Everything is a project. In uncertain times, with a virus that might or not get a vaccine next year, with most people not willing to be test subjects for herd immunity, the only certitude is something that needs to be delivered in the shortest time with a minimum of resources.

Today, everything feels like a project, especially amid a pandemic with uncertain outcomes and timelines. Those who are flexible will thrive—not just companies, but individuals who recognize that the adage “everyone is replaceable” doesn’t hold true. The demand for privacy and trust, especially concerning surveillance of home workstations, is becoming a battleground. The best talent will insist on respect and autonomy or they’ll walk away.

You can’t replace people. You never could. But BC you could accept that a new employee will do worse because you could accept some sunk cost as long as the manager was happy with the little hamster running on his wheel. Not anymore. You can’t afford unjustified losses now.

For people like me who have kids and have to manage the unsatisfactory level of online education provided for now, things are even harder. All the “one hour a day screen time” is out the window. There is no way to go through the daily online meetings and be a substitute teacher in the same time. Moreover, if you try to reign in the internet use, you might get someone like my son who will unleash the full regalia of Greek tragedy in the house and ruin any chance to get work done.

Work inevitably shifts to night-time hours, once the children are asleep. If one parent stays home full-time, the dynamic might improve, but often at the cost of needing to support the mental and emotional well-being of the other parent as well. The psychological strain of quarantine is substantial and should not be underestimated.

As for all the stand-up daily meetings and many other corporate rituals, they will have to change or you will find yourself alone in a Zoom meeting with all your employees ghosting you.

  1. Thoughts about personal life DC

You don’t get many chances like this to get your personal life together. There are opportunities in this. We have breakfast, lunch and dinner together most days. We have more time to do things because not going to work gives you back two hours every day.

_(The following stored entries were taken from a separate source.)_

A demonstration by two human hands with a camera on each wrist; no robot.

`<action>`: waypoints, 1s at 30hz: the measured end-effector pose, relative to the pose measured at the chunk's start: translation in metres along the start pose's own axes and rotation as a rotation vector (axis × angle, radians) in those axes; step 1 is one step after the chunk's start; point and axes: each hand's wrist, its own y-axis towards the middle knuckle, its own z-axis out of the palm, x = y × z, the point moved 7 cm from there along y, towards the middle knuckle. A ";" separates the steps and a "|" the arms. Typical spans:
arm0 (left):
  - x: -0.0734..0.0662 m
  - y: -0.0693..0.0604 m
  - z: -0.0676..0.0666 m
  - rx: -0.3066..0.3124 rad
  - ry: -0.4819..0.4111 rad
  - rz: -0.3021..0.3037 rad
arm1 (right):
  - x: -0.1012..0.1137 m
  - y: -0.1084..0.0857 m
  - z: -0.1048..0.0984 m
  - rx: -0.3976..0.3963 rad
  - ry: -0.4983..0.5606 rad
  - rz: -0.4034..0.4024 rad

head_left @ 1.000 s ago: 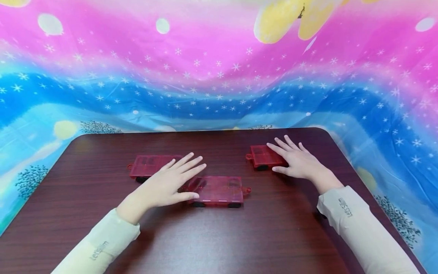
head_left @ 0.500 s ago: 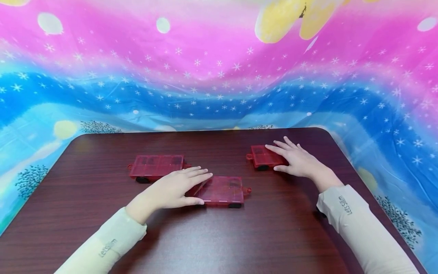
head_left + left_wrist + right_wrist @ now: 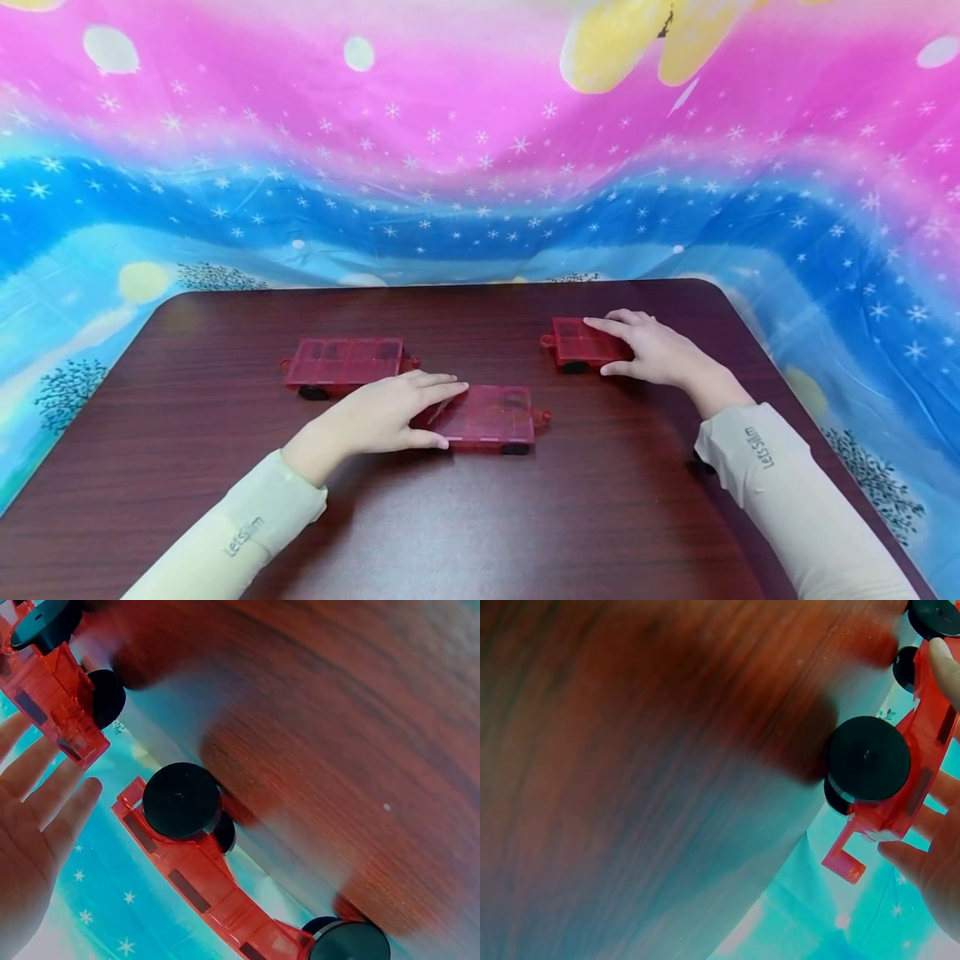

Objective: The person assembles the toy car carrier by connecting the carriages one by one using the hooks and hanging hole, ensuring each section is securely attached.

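In the head view, my left hand (image 3: 375, 412) holds the left end of a clear red toy car base (image 3: 491, 417) at mid-table. The thumb lies along its near edge and the index finger reaches its far edge. Farther back on the right, my right hand (image 3: 660, 350) grips the right part of a second red toy car base (image 3: 572, 342), thumb on the near side and fingers over the far side. The right wrist view shows this car's black wheel (image 3: 868, 757). A third red car base (image 3: 345, 360) stands at the back left, behind my left hand, untouched.
All three cars stand on a dark brown wooden table (image 3: 480, 525) with rounded back corners. A pink and blue snowflake-patterned cloth (image 3: 480, 183) hangs behind and beside it. Small coupling loops (image 3: 545, 417) stick out from the cars' ends.
My left hand has moved right and down from above the cars onto the near one, uncovering the back-left car. My right hand's spread fingers have curled over its car. The cars look unmoved.
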 end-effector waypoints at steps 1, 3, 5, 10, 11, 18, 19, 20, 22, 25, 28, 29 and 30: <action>0.000 0.000 0.000 0.000 -0.003 0.002 | 0.000 0.000 0.000 -0.002 -0.001 0.002; 0.000 0.001 0.000 0.002 -0.005 0.005 | 0.000 -0.001 -0.001 -0.007 -0.005 0.005; 0.000 0.001 0.001 0.003 -0.008 0.010 | 0.000 -0.002 -0.001 -0.012 -0.002 0.008; 0.000 0.001 0.001 0.008 -0.014 0.009 | 0.000 -0.006 -0.002 -0.004 0.007 0.030; 0.000 0.001 0.001 0.008 -0.016 0.008 | 0.000 -0.007 -0.003 -0.003 0.007 0.032; -0.001 0.002 0.000 0.014 -0.028 0.004 | 0.001 -0.014 -0.008 -0.025 -0.008 0.028; -0.001 0.002 0.000 0.016 -0.030 0.002 | 0.001 -0.015 -0.009 -0.031 -0.010 0.025; -0.001 0.002 0.000 0.018 -0.031 0.001 | 0.002 -0.016 -0.010 -0.034 -0.011 0.025; 0.000 0.002 0.000 0.022 -0.034 -0.001 | 0.003 -0.018 -0.011 -0.036 -0.015 0.025; 0.001 0.002 0.001 0.021 -0.038 -0.006 | 0.005 -0.021 -0.013 -0.036 -0.020 0.023; 0.002 0.003 0.002 0.019 -0.044 -0.014 | 0.008 -0.025 -0.015 -0.039 -0.026 0.014; 0.003 0.003 0.002 0.018 -0.048 -0.017 | 0.008 -0.026 -0.015 -0.042 -0.030 0.011; 0.003 0.002 0.002 0.016 -0.051 -0.019 | 0.009 -0.028 -0.016 -0.045 -0.034 0.009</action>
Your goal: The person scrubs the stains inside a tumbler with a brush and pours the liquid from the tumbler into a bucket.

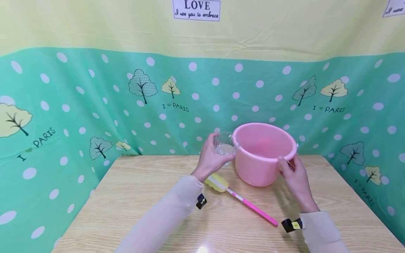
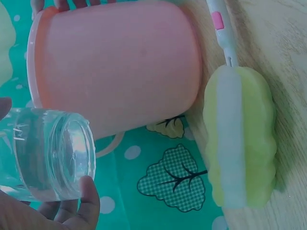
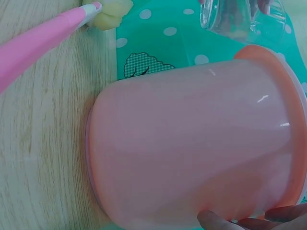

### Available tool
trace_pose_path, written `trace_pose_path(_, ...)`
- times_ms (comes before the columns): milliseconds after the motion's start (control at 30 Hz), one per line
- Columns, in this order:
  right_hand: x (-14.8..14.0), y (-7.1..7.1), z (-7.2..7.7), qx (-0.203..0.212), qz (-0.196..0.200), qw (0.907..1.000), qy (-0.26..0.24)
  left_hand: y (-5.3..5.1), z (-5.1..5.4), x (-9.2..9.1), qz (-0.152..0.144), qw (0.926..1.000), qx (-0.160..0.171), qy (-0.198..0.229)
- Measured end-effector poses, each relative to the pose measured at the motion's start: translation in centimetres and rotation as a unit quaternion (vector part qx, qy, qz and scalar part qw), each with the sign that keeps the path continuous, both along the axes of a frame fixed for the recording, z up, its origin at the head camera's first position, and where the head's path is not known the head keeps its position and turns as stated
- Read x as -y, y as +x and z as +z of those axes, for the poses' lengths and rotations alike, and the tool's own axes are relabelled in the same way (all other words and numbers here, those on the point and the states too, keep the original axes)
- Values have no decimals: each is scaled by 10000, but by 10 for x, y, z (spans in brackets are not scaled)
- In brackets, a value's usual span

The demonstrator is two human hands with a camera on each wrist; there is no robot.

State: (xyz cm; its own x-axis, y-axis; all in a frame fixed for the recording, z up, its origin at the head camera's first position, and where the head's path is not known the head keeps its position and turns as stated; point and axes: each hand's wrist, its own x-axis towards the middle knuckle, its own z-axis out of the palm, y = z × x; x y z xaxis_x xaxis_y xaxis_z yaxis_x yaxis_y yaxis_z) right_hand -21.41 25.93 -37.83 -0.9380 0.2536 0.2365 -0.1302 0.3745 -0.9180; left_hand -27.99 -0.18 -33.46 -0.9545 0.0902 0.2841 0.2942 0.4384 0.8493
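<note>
A clear glass (image 1: 225, 148) is held in my left hand (image 1: 210, 158), raised beside the left rim of a pink bucket (image 1: 254, 172). In the left wrist view the fingers wrap the glass (image 2: 53, 153), and its thick base faces the camera. The bucket stands upright on the table, and my right hand (image 1: 298, 181) grips its right side near the rim. Fingertips (image 3: 213, 221) press on the bucket wall in the right wrist view. On the table between the arms lies a sponge brush (image 1: 259, 211) with a yellow sponge head and a pink-and-white handle.
The wooden table (image 1: 142, 196) ends at a green and yellow printed curtain (image 1: 202, 84), which hangs behind it and along both sides. The bucket is close to the table's back edge.
</note>
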Motion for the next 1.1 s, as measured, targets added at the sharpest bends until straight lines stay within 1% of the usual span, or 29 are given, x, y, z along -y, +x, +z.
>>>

We’re speakers of a Latin language, which comes with a certain pattern. When we whisper, you can hear us from across the street. When we talk, we only have loud mode. The neighbors of our neighbors either are ready to move out as soon as the quarantine is over or they starting to enjoy the daily telenovela.

Living in Canada, where healthcare and government support are more robust than in many other places, provides a sense of privilege.
As long as somebody dies anywhere in this world, I don’t feel lucky. I’m citizen of planet Earth first and as a civilization we’re failing in a horrible way. We’ve been failing for the last two hundred years at the most basic task: taking care of our people.

We’re letting the craziest of us to run the asylum. We’re allowing huge corporations to get free money from our taxes while they could borrow money with literary 0% interest rate. We still put on a pedestal people that benefit from a highly uncorrelated relationship between value-added through work and profit sharing.

If you hear people saying that we should get back to normal, be afraid. The normal we had was bad. We should look forward to a better system, to building different relationships. It should start with remembering which companies helped and which took advantage of this crisis. It should start with buying locally. It should continue with making the hero status the essential workers have now permanent and paid accordingly. It should continue with putting politicians in their place as public servants and never allow them to become health experts or any kind of experts just because they feel like it. We have a chance to build a better future, and I am eager to support those who can guide us toward it.